Indie yapımcı olduğumuz gibi, indie yayıncıyız da aynı zamanda haha. Ama bence bu harika bir şey; yapımcının kendi istediği kadar karışıyoruz işine ve dilinden çok iyi anlıyoruz.
Oyun seçerken mutlaka kütüphanemize uymasına bakıyoruz. Bu anlaşmalarda hep “crystal clear strategy game” olarak tanımlıyorum, anlaşılır bir strateji / yönetim / tur bazlı oyun varsa ve diğer oyunlarımızla uyumluysa, sıcak bakıyoruz.
Geliştirdiğiniz en son oyununuz Lost But Found’da bir kayıp eşyalar bürosunu yönetiyoruz. Büyük de bir başarı yakaladı. Oyunun bu kadar ilgi görmesini bekliyor muydunuz?
Oyunun başarısı, ekipteki herkesin beklentisini aştı diyebilirim. Yabancı YouTuber’lar çok sevdi, normalde hitap ettiğimizden daha geniş bir demografiye hitap etti ve uygun fiyatı sayesinde çok “al gitsin, hemen oynayıver” oldu.
Oyunun tam olarak neden bu kadar tuttuğuna emin değiliz diyebilirim. Ama gözlemediğimiz faktörler üzerinden güzel notlar aldık ve başarılı olduğunu düşündüğümüz yönlerin üzerine giderek, benzer yapıda yeni oyunların yapımına başladık bile.
Rogue Duck Interactive’i yakın gelecekte neler bekliyor? Bize çıtlatabileceğin yeni oyunlar var mı?
Bütün oyunları tek tek saymadan, en güzel özetleyebileceğim şekil şu olur sanırım: “Bizim bugüne kadarki oyunlarımızı sevdiyseniz, en az bi’ o kadar daha seveceğiniz oyunlar görmeye hazır olun”.
İyi olduğumuz şey; kendimize has ve çıtır deneyimler sunmak. Bunu yapmaya devam edeceğiz. Zindanda geçen bir hafıza eşleştirme oyunundan, yine az stresli bir şehir yapmaya ve orta çağda dükkan işletmeye kadar farklı projelerimiz var.
Ve elbette her geliştiriciye sorulan o klasik soru: Oyun geliştirme hevesi olan gençlere en büyük tavsiyen ne olur?
Genelde fikirleştiğim, mailleştiğim, anlaştığım indie geliştiricilere verdiğim tavsiyelerden hatta sorduğum sorulardan gideyim. Bunlar üzerine düşünmek, doğru rota çizmekte yardımcı olabilir.
- Hedeflerin gerçekçi mi: Sahip olduğun deneyim ve kaynaklara, bu projeyi kaliteli şekilde bitirebilecek misin?
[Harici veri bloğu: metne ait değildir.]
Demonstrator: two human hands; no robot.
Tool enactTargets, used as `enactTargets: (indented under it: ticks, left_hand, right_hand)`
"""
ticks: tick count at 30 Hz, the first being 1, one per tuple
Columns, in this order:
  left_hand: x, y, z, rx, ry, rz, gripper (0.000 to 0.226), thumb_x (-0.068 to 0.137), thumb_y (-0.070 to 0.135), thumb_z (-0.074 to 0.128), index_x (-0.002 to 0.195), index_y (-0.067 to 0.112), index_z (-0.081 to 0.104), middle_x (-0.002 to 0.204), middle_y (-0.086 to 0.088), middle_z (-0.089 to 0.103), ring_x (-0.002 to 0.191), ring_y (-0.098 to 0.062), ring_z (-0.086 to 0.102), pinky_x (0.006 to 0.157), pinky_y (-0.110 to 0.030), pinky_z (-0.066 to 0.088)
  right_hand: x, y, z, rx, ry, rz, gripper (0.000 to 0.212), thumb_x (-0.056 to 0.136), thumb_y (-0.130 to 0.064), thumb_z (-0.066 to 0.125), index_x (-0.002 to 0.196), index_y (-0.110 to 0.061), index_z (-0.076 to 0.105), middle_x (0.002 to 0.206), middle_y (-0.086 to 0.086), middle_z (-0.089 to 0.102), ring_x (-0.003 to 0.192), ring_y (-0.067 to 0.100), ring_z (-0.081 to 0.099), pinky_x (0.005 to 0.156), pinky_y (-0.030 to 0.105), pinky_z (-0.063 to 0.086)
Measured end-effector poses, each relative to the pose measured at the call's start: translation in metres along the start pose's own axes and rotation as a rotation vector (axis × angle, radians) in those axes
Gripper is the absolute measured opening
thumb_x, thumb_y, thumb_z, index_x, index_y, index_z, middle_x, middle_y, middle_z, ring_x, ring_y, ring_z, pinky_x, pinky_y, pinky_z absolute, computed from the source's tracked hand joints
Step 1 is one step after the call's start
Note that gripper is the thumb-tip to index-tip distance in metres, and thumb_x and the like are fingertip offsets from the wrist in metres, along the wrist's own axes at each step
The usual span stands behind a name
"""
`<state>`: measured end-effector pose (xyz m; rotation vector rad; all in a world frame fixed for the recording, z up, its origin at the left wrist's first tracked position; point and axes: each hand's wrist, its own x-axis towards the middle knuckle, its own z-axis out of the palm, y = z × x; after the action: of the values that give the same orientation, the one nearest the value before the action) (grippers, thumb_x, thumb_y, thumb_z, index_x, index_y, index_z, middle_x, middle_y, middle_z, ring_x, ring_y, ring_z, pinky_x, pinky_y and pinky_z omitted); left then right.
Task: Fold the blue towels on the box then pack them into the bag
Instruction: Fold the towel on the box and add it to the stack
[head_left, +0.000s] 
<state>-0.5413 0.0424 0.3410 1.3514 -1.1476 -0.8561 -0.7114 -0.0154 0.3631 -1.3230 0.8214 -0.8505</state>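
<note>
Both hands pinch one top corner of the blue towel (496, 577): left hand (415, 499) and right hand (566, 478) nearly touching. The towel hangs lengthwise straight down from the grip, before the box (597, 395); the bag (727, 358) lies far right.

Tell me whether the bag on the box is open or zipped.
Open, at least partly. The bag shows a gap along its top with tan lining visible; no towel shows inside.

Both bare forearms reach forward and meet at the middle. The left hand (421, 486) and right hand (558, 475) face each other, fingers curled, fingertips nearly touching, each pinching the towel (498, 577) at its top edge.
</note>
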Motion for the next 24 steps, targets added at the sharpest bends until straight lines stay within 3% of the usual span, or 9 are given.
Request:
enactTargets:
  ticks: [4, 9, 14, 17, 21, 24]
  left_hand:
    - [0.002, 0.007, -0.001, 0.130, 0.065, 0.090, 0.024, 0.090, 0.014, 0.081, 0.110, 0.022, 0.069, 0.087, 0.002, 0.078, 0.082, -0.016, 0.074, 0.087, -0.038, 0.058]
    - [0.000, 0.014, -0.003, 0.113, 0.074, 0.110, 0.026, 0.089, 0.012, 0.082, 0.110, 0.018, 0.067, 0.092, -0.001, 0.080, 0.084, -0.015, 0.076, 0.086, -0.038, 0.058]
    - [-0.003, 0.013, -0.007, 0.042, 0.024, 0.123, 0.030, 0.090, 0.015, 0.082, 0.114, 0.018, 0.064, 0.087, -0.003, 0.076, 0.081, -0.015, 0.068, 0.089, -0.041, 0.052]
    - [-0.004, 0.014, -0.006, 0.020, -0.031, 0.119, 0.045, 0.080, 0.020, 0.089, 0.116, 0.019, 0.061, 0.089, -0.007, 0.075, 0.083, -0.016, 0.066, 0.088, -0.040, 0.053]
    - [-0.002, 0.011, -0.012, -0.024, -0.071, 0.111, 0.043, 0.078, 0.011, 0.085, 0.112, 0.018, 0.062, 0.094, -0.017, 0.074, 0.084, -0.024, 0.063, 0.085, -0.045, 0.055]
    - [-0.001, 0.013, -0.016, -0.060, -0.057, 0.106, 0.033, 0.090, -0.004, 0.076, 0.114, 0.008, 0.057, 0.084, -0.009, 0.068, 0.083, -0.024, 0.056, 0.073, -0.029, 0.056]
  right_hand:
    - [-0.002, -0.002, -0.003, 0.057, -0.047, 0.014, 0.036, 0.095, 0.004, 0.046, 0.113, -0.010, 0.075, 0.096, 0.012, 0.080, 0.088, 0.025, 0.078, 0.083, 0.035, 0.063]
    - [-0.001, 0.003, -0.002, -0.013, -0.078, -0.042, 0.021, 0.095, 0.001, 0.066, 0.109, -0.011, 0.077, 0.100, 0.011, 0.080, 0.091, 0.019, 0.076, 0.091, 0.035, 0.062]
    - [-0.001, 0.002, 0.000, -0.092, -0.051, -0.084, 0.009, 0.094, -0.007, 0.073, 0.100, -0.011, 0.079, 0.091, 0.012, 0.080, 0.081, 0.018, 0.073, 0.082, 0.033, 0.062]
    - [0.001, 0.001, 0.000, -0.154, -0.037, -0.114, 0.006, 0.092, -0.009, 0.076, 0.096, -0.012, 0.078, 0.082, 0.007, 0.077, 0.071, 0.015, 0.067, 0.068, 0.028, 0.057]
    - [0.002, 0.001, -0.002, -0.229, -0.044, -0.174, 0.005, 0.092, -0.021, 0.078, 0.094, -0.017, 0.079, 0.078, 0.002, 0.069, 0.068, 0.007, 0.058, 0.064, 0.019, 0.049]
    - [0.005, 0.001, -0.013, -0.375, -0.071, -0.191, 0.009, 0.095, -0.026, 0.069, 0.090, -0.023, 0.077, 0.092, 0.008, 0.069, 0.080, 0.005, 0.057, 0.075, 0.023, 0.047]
- Oyunun, Steam’deki alternatifinden daha mı iyi, yoksa daha mı farklı? (Bonus soru: ikisi de hayırsa, oyunu kim alacak?)
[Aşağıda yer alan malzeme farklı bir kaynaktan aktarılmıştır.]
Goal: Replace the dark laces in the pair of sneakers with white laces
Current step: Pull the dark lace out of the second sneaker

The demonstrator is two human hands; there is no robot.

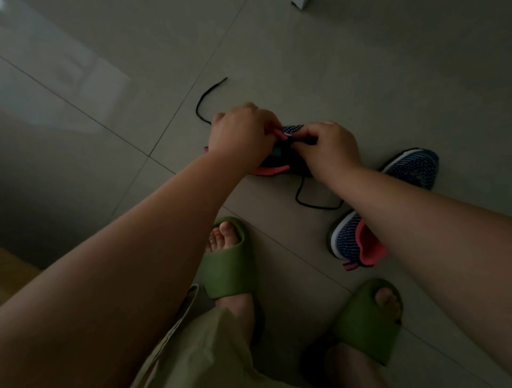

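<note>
**Both hands on one sneaker, dark lace trailing on the floor**

Dim light, tiled floor [304, 69]. Person bent over, head view looking down past both forearms.

Left hand [241, 133]: fingers curled over the near sneaker [279, 155], gripping it around the collar, by the pink tongue. Grip clenched on the shoe; fingertips hidden behind the knuckles.

Right hand [329, 149]: fingers curled at the lacing area of the same sneaker, thumb and fingers closed together on something dark there. It looks like the dark lace [310, 203], but the exact pinch point is too dark to make out.

Near sneaker: sits on the floor between the two hands, mostly covered by them. Navy dotted upper and pink lining show through the gap.

Dark lace: one end runs out from under the left hand and curves away across the tile toward the top of the view. Another loop lies on the floor below the shoe, just beside the right wrist.

Second sneaker [357, 241]: on the floor to the right, partly crossed by the right forearm; toe showing beyond the arm, heel and pink lining on the near side. Apart from the held shoe.

Green slides [227, 271] on both feet, at the bottom of the view. A pale object [300, 3] is cut off by the top edge.
</note>
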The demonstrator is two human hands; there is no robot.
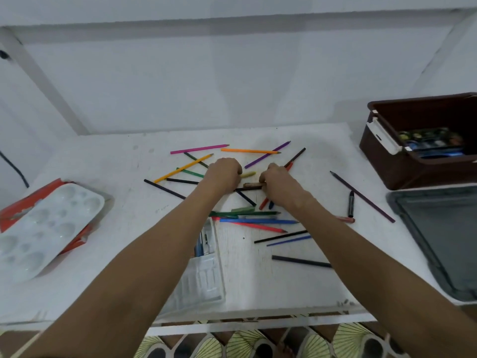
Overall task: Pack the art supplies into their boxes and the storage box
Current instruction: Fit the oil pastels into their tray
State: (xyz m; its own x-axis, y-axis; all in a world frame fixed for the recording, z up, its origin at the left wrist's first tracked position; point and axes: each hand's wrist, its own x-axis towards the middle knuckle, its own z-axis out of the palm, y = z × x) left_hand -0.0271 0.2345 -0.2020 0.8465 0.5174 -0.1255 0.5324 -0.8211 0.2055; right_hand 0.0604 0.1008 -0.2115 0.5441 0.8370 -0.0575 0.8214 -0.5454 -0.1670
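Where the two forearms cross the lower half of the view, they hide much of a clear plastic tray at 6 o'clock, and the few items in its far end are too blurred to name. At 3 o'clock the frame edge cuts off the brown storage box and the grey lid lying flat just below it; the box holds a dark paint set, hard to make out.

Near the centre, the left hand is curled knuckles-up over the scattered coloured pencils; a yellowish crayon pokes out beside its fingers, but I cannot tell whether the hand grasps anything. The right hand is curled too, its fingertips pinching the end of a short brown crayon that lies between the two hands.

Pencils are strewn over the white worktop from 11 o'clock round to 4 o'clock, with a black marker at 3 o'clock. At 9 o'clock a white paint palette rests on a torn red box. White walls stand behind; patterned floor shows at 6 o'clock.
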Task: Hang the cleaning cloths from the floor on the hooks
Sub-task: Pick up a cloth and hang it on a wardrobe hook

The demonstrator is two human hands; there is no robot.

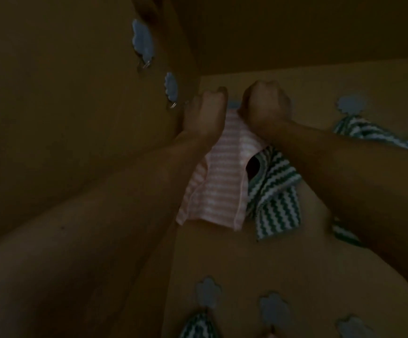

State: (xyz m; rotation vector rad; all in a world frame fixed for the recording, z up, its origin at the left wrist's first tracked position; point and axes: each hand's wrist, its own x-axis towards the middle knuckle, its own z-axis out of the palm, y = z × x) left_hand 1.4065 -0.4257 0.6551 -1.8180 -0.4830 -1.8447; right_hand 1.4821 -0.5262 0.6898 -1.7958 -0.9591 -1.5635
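Observation:
A pink-and-white striped cloth [216, 181] hangs down the yellow wall between my two raised hands. My left hand [204, 113] and my right hand [262, 106] both grip its top edge with curled fingers, close to a blue cloud-shaped hook [234, 104] that is mostly hidden behind them. Under my right forearm a green-and-white zigzag cloth [275, 196] hangs beside the pink one. Another green striped cloth [359, 129] hangs from a cloud hook [350, 103] at the right. The light is dim.
Two bare cloud hooks [142, 39] [171, 87] sit on the left wall by the corner. Lower on the wall are more cloud hooks [208, 292] [275, 309] [351, 326], one with a green striped cloth [197, 325] on it.

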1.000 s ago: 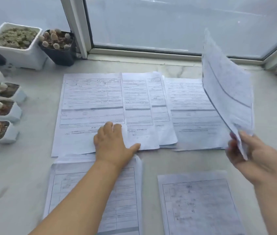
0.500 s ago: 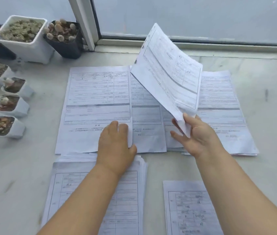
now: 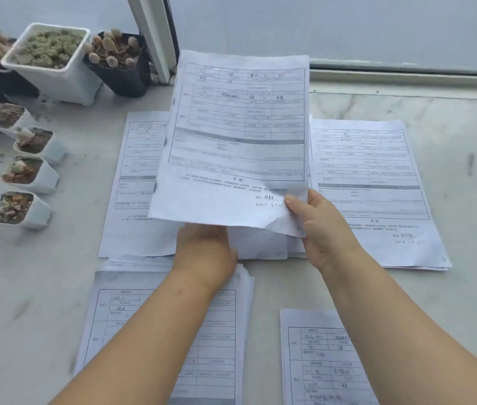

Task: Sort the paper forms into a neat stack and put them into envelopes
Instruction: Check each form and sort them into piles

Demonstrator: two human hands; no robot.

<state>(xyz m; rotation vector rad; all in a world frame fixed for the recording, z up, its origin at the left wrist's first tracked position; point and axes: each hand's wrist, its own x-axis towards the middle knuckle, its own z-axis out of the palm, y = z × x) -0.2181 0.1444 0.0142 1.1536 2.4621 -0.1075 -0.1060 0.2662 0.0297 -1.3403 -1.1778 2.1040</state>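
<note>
Head view: the right hand [image 3: 323, 229] pinches the lower right corner of a raised form [image 3: 237, 135], thumb on top, the corner creased. This sheet hangs over the row of forms [image 3: 371, 182] lying flat on the sill [image 3: 465, 287]. The left hand [image 3: 205, 249] lies under the raised form's bottom edge; its fingers are hidden, so its grip cannot be told. Nearer than the raised form lie a stack [image 3: 231, 331] and another form [image 3: 313, 361]. Pots [image 3: 56, 65] crowd the sill left of it; bare sill lies to its right.

View: single head camera, wide-angle, no second view.
Facing: forward and down onto the bench [image 3: 450, 135], window frame [image 3: 155, 33] at far edge.
Range: close, forearms enter from near edge.
Left: plant pots [image 3: 56, 68].
</note>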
- Oyunun, Steam oyuncuları tarafından keşfedilmesini sağlayacak ne avantajın ya da planın var? (Viral bir fikir ya da bir marketing bütçesi…)
Nefis sorular için sizlere, okduğunuz için de sizlere çok teşekkür ederim, 2025’te nefis oyunlara görüşmek dileğiyle!